## What you should do
Write out once more the lines running from the top of the entries below to the line with "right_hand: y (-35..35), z", both ends included.

[Source records]
#####

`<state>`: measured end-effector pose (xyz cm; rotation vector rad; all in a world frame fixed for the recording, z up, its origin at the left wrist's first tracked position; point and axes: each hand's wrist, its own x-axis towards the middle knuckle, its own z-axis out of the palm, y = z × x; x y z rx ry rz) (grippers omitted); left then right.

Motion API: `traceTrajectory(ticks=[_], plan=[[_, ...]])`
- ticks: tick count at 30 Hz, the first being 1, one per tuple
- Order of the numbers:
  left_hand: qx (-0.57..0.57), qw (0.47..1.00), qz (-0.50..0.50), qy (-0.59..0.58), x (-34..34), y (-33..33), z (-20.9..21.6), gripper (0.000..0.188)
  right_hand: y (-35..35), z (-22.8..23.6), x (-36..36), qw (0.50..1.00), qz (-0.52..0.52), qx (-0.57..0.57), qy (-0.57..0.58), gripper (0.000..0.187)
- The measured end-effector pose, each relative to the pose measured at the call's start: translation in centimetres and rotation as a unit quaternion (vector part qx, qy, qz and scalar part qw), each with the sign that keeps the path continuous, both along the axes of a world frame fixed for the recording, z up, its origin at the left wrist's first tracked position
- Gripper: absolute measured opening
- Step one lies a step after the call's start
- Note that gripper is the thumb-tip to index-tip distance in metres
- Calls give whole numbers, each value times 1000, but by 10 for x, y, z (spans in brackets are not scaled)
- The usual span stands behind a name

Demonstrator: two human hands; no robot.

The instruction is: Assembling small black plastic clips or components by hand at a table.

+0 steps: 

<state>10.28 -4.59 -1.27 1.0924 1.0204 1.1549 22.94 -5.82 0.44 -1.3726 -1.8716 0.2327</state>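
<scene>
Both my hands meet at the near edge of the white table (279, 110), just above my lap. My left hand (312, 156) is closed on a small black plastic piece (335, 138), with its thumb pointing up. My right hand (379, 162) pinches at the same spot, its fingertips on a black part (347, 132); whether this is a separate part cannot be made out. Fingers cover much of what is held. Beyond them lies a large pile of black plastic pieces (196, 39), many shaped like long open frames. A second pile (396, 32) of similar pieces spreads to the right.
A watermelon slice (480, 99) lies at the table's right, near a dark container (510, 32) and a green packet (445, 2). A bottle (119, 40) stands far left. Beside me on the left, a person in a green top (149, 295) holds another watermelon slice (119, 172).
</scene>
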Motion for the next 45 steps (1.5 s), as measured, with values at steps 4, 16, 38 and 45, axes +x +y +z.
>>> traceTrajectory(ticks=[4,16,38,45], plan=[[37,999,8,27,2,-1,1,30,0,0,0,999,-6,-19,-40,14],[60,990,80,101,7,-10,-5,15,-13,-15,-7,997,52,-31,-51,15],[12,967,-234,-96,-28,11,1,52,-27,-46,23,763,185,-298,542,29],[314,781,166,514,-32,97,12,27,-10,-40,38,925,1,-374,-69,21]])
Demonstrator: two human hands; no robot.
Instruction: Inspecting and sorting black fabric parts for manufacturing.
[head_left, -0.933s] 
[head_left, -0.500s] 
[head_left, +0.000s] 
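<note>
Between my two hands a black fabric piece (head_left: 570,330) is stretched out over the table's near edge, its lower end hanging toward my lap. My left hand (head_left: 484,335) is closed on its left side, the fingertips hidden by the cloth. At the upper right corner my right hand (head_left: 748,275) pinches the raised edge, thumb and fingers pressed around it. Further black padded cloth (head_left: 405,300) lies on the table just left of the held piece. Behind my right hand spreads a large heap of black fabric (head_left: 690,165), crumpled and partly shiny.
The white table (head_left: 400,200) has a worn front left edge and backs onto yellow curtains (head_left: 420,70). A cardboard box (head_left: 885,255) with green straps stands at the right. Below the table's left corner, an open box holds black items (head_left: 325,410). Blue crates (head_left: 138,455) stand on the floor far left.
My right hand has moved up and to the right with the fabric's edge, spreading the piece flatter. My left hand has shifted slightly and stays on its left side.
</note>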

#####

## Exercise output
`<state>`: measured end-effector pose (xyz cm; rotation vector rad; all in a world frame fixed for the recording, z up, its origin at the left wrist's first tracked position; point and axes: each hand's wrist, its own x-axis towards the middle knuckle, its own z-axis out of the palm, y = z × x; x y z rx ry rz) (grippers omitted); left then right.

Motion API: `traceTrajectory(ticks=[_], plan=[[_, ...]])`
- ticks: tick count at 30 Hz, the first being 1, one per tuple
- Order of the numbers:
  left_hand: qx (-0.57..0.57), qw (0.47..1.00), qz (-0.50..0.50), qy (-0.59..0.58), x (-34..34), y (-33..33), z (-20.9..21.6), gripper (0.000..0.188)
  right_hand: y (-35..35), z (-22.8..23.6), x (-36..36), qw (0.50..1.00), qz (-0.52..0.52), qx (-0.57..0.57), qy (-0.57..0.58), gripper (0.000..0.187)

With the answer given, the exercise is closed.